Já há 20 anos no mercado, o Keyfortravel vai contar também com um novo ‘frontoffice’, que vai fornecer mecanismos mais ágeis para que o agente se foque “em dar as melhores soluções ao seu cliente e prestar um bom serviço e não estando na burocracia”. “Passámos a dar um conjunto de ferramentas que são diferenciadoras no sentido em que permite à agência prestar um serviço premium independentemente do agente que está a servir e isso passa pelas checklist em que posso definir regras em função do tipo de viagens, do tipo de produto ou destino”, esclarece. Às check lists acrescem os classificadores, que permite a cada agência “customizar o tipo de atributos que quer para cada file e tipo de produto, e por isso ter informação adicional para além do que é norma nos sistemas, o que vai permitir aumentar a sua competitividade”. A própria documentação que a plataforma emite também foi a renovada, apresentando agora “um layout mais actual e moderno, mas com toda a informação relevante para o negócio e de uma forma muito mais explícita para o passageiro”, evitando, por exemplo, a entrega dos bilhetes electrónicos emitidos pelos GDS com toda os seus códigos que pode baralhar o passageiro.
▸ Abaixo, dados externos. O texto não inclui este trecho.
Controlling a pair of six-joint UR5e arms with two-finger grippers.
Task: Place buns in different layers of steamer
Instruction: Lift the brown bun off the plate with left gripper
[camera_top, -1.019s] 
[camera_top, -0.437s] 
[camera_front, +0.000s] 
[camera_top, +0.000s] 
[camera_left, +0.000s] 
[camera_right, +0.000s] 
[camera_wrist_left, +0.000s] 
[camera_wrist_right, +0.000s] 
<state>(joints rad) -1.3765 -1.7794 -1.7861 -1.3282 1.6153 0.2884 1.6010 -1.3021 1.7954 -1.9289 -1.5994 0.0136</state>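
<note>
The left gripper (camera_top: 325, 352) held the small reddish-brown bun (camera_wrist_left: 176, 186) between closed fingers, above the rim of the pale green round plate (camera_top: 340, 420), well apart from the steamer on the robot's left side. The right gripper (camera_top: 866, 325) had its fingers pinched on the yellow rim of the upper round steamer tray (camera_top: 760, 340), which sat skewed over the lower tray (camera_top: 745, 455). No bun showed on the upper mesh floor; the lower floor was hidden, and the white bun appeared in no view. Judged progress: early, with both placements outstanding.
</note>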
No que refere ao também inevitável NDC – New Distribution Capability, standard das companhias aéreas que já está a mexer com o setor da distribuição turística, a Viatecla está também a desenvolver soluções de forma a que os respetivos clientes possam “munir-se de ferramentas” para responder a este desafio. “Do ponto de vista tecnológico, vem aí um desafio muito grande, mas há outra coisa, o que o NDC traz ou promete do ponto de vista de serviço é proporcionar a promessa de uma oferta personalizada a cada passageiro. O objetivo do NDC é dar um serviço personalizado da companhia aérea àquele passageiro e isso é uma mudança de paradigma cada vez maior em relação à realidade da operação”. Para Pedro Seabra, todos os players devem preparar-se para também eles prestarem um serviço personalizado aos seus clientes. Pois, “o NDC foi claramente criado para que as companhias consigam começar a ter um ‘revenue’ focado nos serviços adicionais, porque a tarifa foi muito esmagada com a lógica das low cost e de acompanhar isso. É preciso entender que a promessa do NDC tem a ver cada vez mais com a companhia ter a informação do cliente do lado dela, que com este argumento de prestar um bom serviço vão ficar cada vez mais elas guardiãs do cliente e não a agência. Por isso a agência distrai-se com a questão do acesso ao produto, etc, mas o foco da questão está em prestar cada vez mais um serviço personalizado ao cliente. Que toda a agência vai dizer que é isso que ela já faz, mas na verdade não é bem assim”.
No que diz respeito ao NDC, o CEO da Viatecla explica ainda que, quando se fala em NDC, “temos uma preocupação extrema do ponto de vista tecnológico: Vamos conseguir ligar a todas as companhias aéreas? Certamente que não, provavelmente vamos ligar às companhias que são relevantes para o cliente que temos, que tenha essa preocupação, e outras usaremos agregadores. Já estamos a trabalhar nisso”, indica, realçando que “há aqui um foco de negócio que não deve ser descurado”.